EXERCISE DESCRIPTION:
If a line below falls between the line with "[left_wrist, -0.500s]" and the line with "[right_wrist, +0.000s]", or is one of those two, output it exactly; output nothing else and no pictures.

··· RAW DATA ···

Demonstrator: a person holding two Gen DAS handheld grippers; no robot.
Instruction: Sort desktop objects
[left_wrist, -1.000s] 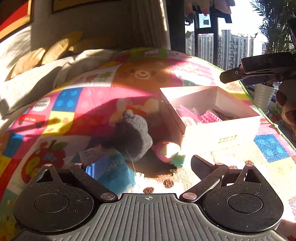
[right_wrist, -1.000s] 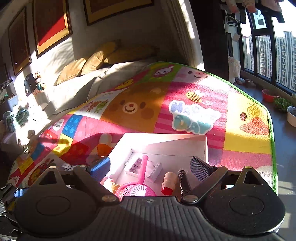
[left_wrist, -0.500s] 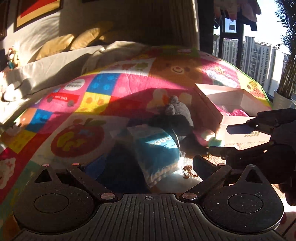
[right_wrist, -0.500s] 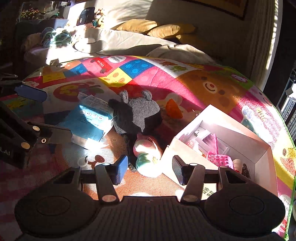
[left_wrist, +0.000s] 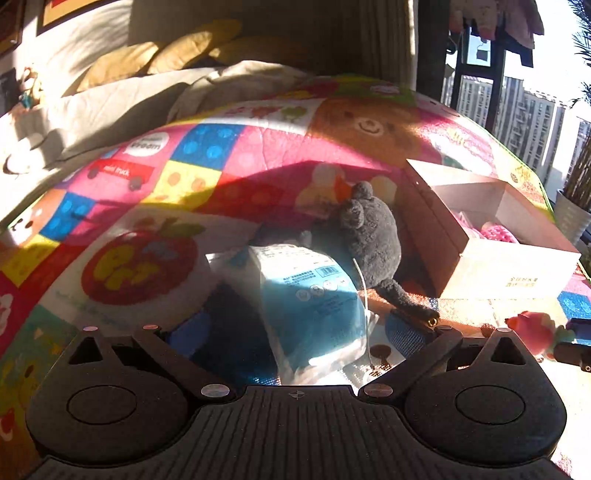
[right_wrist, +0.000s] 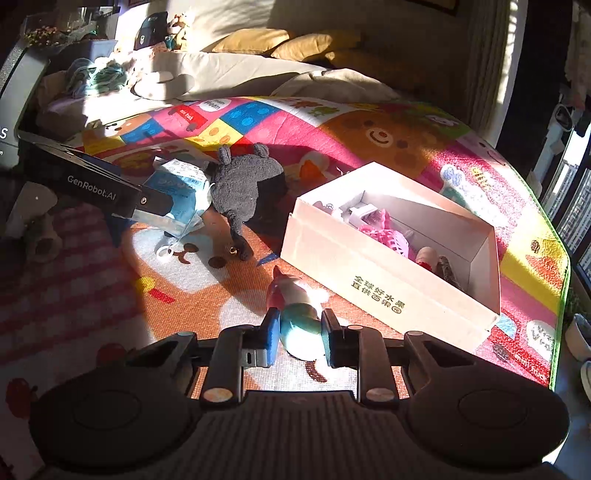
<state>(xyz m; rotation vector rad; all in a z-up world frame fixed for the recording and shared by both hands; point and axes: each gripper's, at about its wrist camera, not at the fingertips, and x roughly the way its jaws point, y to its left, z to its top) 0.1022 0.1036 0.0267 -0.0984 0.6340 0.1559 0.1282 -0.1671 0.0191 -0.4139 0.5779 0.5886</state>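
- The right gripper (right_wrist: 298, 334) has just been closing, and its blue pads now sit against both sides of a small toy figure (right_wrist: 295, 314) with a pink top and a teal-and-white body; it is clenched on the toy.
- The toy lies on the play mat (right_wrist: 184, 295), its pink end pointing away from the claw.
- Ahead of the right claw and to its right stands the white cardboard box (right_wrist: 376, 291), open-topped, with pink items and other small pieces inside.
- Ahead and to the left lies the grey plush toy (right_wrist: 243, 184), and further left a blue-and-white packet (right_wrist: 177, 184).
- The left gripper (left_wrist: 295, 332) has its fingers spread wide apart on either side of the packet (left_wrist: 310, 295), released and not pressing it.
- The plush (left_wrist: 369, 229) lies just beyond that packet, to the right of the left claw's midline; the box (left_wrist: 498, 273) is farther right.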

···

SOLUTION BELOW:
[left_wrist, -0.500s] 
[right_wrist, -0.500s] 
[left_wrist, +0.000s] 
[right_wrist, +0.000s] 

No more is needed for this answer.